Sunday, March 30, 2008

Get Carter

Considering that one of my motives in starting this blog was to prevent open space going under tarmac to make a car park, waxing sentimental over a distant view of one in Gateshead would seem a little odd. But I could not resist taking this shot.

This solid pile (reminiscent, I think, of a castle) has a local fame which rarely comes to any building by virtue of its 'role' in the British cult movie Get Carter (1971). Despite its age, this film regularly wins polls among serious film fans for being the toughest gangster film the UK has ever produced. Its reputation grows year on year, unaffected by a re-make which set the up dated plot in ... Las Vagas! If you have not seen the movie I won't spoil it for you by describing the scene where the then new multi storey is witness to a memorable piece of 'communication breakdown'.

I must confess to actually liking this example of Brutalist 60s ferro-concrete construction. However, plans are moving ahead to demolish it. I regret this move. The Brutalist style is frequently the subject of condemnation and has never been popular in Britain at least; shades of Gothic Revival architecture. Unloved, the building has not been given the kind of care and attention it required.

Battlefield has great views across the Tyne gorge at this point, helped by the bareness of the winter trees.

Information about 'Get Carter' can be found on these web sites (amongst many others).

Details of the plot for those who have not seen the original movie

[Dead link removed 11.2012]

Profile of Get Carter director Mike Hodges

[Dead link removed 11.2012]

Includes a profile of the 'Demon Tower' multi storey car park

For those with an interest in architectural history here are links for Brutalism and the history of the Gateshead multi-storey

[Dead link removed 11.2012]

Footnote 11.2012: Internet links do not stay live for long it seems. However, those of you who are interested can simply search using the same terms I did. Best Wishes, A.D.

Monday, March 24, 2008

Building work

A flurry of building work (to match the recent flurries of snow) has been taking place on the fringes of Battlefield open space. These photographs were taken in the past month.

First, the old 'warehouse' Ouseburn Community Centre was torn down (so fast I could not get photographs of the deed) and work promptly started on its replacement. The Centre had been well used in the past. I hope the new Centre bodes well for the open space. Together they provide vital resources to the local area.

Next, a new push chair and wheelchair friendly pathway has been constructed on the north eastern side of the open space, linked to improvements in the related pedestrian approaches.
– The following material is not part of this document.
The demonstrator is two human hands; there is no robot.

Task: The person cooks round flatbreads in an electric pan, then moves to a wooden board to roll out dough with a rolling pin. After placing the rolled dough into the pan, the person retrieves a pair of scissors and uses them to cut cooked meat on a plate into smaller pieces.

However, it is not just human builders who have been busy ...

Thursday, March 13, 2008

A Spring day

March "like a roaring lion" has come in. Blue skies and high winds over Battlefield. Early flowers are withstanding the pressure in sheltered corners and bring with them a sign that winter is almost – not quite – done. Despite the chilliness of recent nights these plants seem to be thriving.

From top to bottom:

1. Colt's-foot Tussilago farfara
A plant that turns up very early in Spring in my experience, growing in waste and disturbed ground, seemingly oblivious of rubble, litter or anything much. A hero in short.

2 & 3. Lesser Celendine Ranunculus ficaria
Taking advantage of the dormancy of other more vigourous plants this splendid little yellow flowered plant gets in quickly before being shaded out later in the season.
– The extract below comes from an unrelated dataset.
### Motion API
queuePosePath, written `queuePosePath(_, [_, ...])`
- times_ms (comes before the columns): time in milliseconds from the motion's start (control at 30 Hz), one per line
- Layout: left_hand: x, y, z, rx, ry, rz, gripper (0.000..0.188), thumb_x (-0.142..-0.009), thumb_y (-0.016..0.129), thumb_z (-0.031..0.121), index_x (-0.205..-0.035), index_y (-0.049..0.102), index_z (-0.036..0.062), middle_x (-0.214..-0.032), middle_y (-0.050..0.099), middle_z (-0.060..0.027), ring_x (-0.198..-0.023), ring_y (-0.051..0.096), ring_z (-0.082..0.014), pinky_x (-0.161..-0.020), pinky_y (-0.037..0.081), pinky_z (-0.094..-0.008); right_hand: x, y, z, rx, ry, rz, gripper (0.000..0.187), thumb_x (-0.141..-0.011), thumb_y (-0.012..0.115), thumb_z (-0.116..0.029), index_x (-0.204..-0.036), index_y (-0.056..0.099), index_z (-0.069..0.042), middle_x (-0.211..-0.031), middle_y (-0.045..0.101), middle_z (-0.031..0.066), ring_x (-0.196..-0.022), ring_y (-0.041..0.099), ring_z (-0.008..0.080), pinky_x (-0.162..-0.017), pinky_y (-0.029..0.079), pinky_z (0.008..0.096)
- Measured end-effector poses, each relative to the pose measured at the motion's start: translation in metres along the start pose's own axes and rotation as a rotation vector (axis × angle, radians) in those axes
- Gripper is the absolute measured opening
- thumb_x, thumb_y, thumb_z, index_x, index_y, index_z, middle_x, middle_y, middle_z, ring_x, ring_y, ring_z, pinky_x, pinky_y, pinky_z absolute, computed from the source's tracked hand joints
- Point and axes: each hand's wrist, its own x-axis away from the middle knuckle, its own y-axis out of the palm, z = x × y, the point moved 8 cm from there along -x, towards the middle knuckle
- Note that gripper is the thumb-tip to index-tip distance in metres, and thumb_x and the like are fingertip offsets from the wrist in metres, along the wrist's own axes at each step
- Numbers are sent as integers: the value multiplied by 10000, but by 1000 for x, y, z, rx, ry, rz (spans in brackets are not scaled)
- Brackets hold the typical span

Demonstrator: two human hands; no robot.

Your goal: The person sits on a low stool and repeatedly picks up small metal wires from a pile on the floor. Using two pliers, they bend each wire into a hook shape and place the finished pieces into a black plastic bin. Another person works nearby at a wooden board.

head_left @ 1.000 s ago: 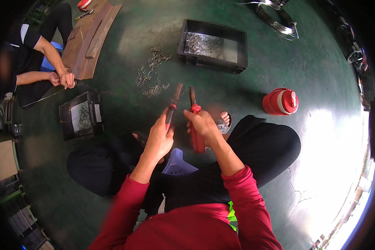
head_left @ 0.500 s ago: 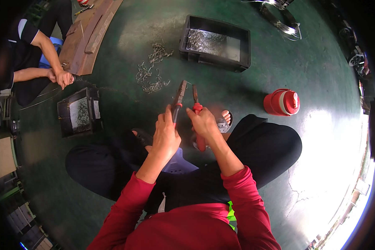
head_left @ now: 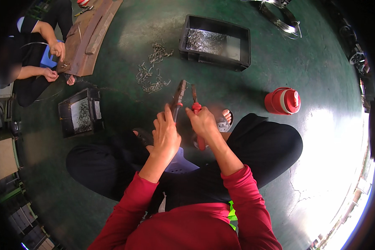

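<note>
Green floor (head_left: pixel 321 75), left hand (head_left: pixel 166 135) gripped round dark plier handle (head_left: pixel 178 100), right hand (head_left: pixel 203 121) closed on red-handled pliers (head_left: pixel 197 114), wire hooks pile (head_left: pixel 152 71) near black crate (head_left: pixel 215 41)

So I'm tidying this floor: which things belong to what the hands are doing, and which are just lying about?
In use:
left hand and right hand on the pliers
wire pieces
black tray

Lying about:
red jug
wire coil
small crate

A red jug (head_left: pixel 282 101) stands on the green floor (head_left: pixel 321 62), well apart from a black crate (head_left: pixel 80 112).
</note>
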Motion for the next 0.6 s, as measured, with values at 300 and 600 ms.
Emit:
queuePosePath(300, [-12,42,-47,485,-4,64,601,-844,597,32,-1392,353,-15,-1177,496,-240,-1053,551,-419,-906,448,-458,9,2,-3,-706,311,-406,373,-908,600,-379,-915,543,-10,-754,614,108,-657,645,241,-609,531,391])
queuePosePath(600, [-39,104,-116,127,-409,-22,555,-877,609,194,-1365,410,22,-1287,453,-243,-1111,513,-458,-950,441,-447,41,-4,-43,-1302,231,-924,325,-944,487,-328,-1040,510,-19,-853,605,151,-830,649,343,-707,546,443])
4. Daffodil Narcissus pseudonarcissus
The Spring cliché, but who cares? These were planted out some years ago and are doing well, establishing swaves of plants along the well drained steep sided approaches to the Lower Ouseburn. (See last pair of photographs below.)

5, 6 & 7. Bird Cherry Punus padus
At least, I think these images are of such. Possibly a self-sown tree. Close by there are excellent Crab apples Malus spp. safely beyond reach on the railway trackside. These produce fruit in most years. These are self-seeded without a doubt.